Your goal → Filter the entries below, keeping only lines with the word "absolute".

Source material →
== Segment start ==

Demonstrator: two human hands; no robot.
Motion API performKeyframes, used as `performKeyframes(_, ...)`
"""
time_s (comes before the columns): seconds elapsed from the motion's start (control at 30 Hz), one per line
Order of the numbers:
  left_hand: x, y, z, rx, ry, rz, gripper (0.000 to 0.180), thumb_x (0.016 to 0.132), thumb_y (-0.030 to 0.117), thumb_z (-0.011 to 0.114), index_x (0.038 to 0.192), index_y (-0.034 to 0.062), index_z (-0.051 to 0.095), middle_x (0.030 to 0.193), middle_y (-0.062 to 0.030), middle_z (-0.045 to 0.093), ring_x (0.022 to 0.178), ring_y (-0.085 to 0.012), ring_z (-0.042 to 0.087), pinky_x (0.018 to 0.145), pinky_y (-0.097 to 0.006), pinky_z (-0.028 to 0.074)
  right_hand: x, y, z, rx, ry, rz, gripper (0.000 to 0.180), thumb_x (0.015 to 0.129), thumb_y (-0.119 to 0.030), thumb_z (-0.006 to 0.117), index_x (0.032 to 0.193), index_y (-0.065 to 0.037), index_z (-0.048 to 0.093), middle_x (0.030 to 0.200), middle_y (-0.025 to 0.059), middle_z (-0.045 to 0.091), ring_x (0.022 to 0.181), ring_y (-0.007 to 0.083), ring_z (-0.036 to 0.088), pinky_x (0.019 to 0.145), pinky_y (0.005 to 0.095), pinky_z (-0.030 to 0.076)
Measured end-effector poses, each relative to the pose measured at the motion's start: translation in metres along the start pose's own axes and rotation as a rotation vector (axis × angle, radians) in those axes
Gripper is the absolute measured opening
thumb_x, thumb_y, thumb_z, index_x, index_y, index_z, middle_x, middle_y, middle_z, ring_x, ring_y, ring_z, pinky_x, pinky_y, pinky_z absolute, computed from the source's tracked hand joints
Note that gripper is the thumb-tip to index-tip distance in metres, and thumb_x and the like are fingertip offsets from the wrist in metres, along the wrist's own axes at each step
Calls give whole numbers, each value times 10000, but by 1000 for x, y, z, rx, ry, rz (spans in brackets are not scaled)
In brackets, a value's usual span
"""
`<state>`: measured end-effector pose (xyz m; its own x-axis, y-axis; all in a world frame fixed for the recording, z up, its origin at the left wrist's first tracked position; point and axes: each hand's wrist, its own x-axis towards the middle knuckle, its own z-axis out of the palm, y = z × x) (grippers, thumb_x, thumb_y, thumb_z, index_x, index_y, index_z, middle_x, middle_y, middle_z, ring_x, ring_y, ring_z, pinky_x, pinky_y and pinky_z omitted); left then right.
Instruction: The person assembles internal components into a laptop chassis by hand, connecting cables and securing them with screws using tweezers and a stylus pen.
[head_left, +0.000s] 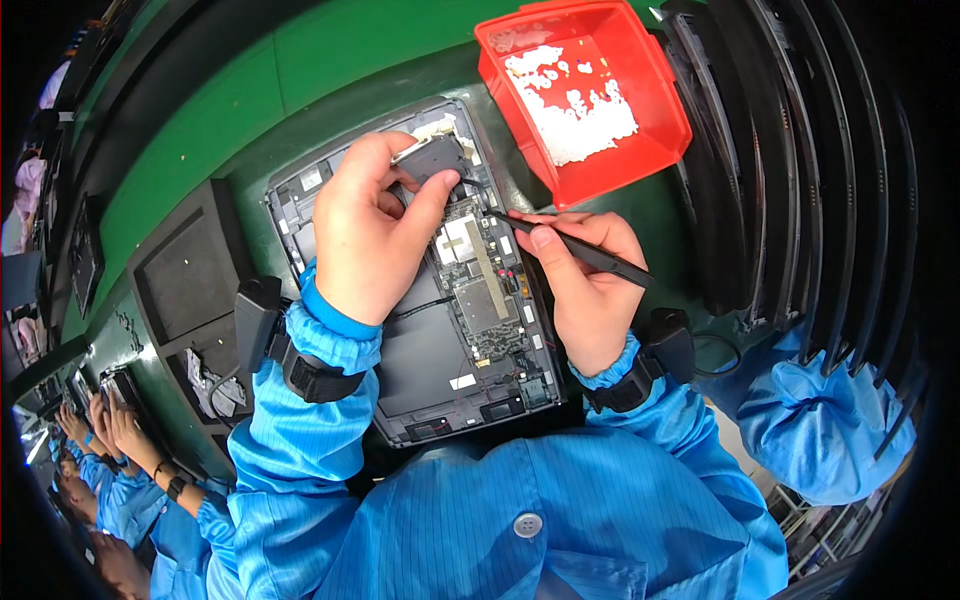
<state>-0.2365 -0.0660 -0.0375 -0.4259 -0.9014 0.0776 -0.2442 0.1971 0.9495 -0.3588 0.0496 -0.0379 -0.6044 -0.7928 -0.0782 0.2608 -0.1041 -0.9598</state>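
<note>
An opened tablet-like device (410,350) lies before me, its inside facing up. Along its right side runs a circuit board (485,300) with silver shields and a tan tape strip. My left hand (370,230) pinches a flat dark grey module (432,160) between thumb and fingers, over the upper part of the device. The module's underside is hidden. In my right hand (590,280) are black tweezers (590,254), their tip pointing left to the board's upper right edge beside the module. Whether the tip touches anything is too small to tell.
A red bin (625,165) with many small white pieces stands at the upper right. Dark panels (800,180) stand in a row at the far right. Left of the device is a black foam tray (185,275). Other people's hands (120,435) work at the lower left.
</note>
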Motion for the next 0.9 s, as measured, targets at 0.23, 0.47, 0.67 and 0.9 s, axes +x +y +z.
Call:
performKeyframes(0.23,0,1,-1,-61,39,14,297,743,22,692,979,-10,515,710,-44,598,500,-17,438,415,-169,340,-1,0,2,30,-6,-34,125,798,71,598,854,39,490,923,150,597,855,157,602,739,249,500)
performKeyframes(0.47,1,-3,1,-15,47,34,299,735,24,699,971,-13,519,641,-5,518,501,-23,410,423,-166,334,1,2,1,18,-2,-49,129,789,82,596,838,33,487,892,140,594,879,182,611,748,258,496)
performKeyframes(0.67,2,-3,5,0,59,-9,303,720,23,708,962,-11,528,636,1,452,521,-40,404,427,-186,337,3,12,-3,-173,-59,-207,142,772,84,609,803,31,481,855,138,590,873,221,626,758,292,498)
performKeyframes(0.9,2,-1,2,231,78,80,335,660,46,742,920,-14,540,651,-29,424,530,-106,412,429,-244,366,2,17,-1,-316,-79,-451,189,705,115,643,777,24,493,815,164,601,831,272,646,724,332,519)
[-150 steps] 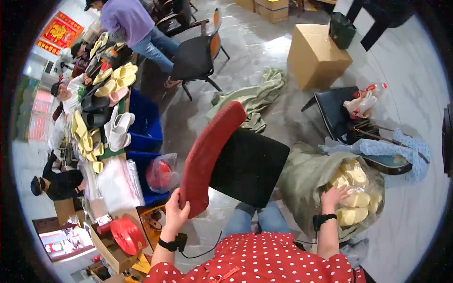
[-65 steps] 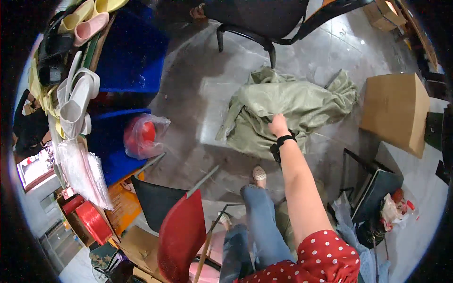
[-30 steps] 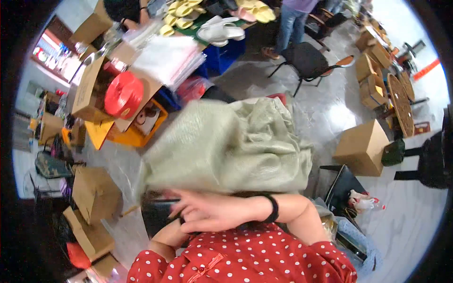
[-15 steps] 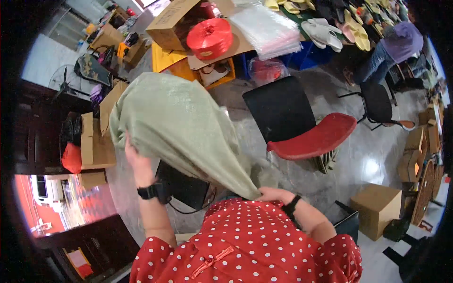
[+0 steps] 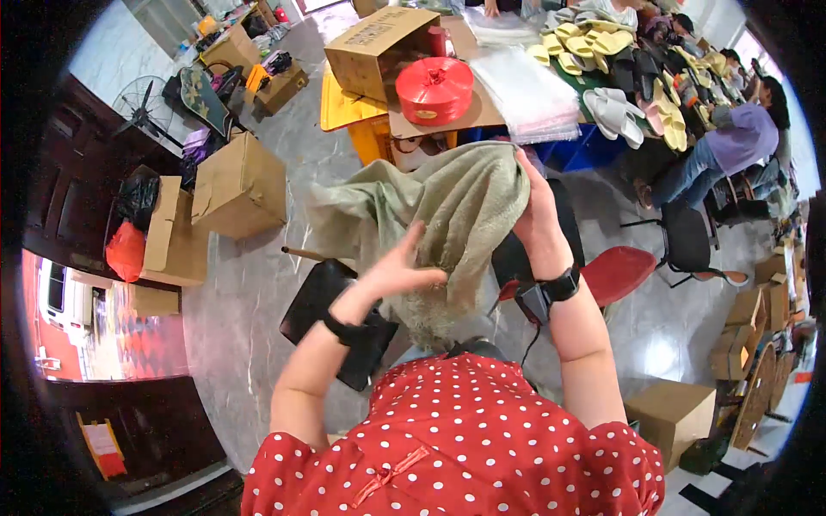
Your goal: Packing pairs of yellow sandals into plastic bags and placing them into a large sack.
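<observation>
A pale green woven sack [image 5: 469,211] hangs in loose folds in front of me, its frayed lower end near my waist. My right hand [image 5: 538,211] grips its upper right edge, fingers partly hidden by the cloth. My left hand [image 5: 400,271] is before the sack's lower middle, thumb and fingers spread and slightly blurred. Whether it touches the cloth, I cannot tell. Both wrists wear dark bands; a boxy device with a cable sits at the right one.
Ahead, a table carries a cardboard box [image 5: 370,52], a red twine roll [image 5: 434,90], clear plastic bags [image 5: 529,95] and slippers [image 5: 611,116]. A black stool [image 5: 323,314] and a red-seated chair [image 5: 615,273] stand close. Boxes [image 5: 241,185] lie left; people sit far right.
My right hand has risen from my waist to the sack's far right edge. My left hand has left the sack's left side and opened. The sack has bunched up and shifted right.
</observation>
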Motion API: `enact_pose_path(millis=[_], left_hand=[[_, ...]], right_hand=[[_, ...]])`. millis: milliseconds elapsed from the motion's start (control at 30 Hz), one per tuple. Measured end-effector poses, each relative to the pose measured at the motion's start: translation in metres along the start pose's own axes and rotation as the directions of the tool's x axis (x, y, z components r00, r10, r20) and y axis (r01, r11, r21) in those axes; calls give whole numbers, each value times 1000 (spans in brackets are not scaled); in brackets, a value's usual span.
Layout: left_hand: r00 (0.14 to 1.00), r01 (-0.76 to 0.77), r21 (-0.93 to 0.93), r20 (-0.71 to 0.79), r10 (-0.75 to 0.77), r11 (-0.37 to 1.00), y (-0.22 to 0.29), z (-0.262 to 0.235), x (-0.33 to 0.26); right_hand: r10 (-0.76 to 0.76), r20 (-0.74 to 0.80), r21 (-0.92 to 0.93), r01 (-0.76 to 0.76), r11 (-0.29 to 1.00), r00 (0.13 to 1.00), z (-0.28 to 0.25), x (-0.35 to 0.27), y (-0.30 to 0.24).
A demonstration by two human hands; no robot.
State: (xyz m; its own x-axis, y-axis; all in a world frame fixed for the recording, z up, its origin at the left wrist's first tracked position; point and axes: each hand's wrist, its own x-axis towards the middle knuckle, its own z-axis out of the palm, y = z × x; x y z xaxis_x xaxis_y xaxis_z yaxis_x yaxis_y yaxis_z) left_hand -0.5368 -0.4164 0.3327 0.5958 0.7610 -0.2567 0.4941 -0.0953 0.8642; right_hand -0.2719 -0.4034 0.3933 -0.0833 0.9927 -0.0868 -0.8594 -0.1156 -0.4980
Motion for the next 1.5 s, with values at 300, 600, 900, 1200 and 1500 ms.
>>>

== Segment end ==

Problem solution →
Gripper is the absolute measured opening
thumb_x, thumb_y, thumb_z, index_x, index_y, index_z, middle_x, middle_y, middle_z, ring_x, ring_y, ring_z, pinky_x, pinky_y, pinky_z absolute, computed from the source's tracked hand joints

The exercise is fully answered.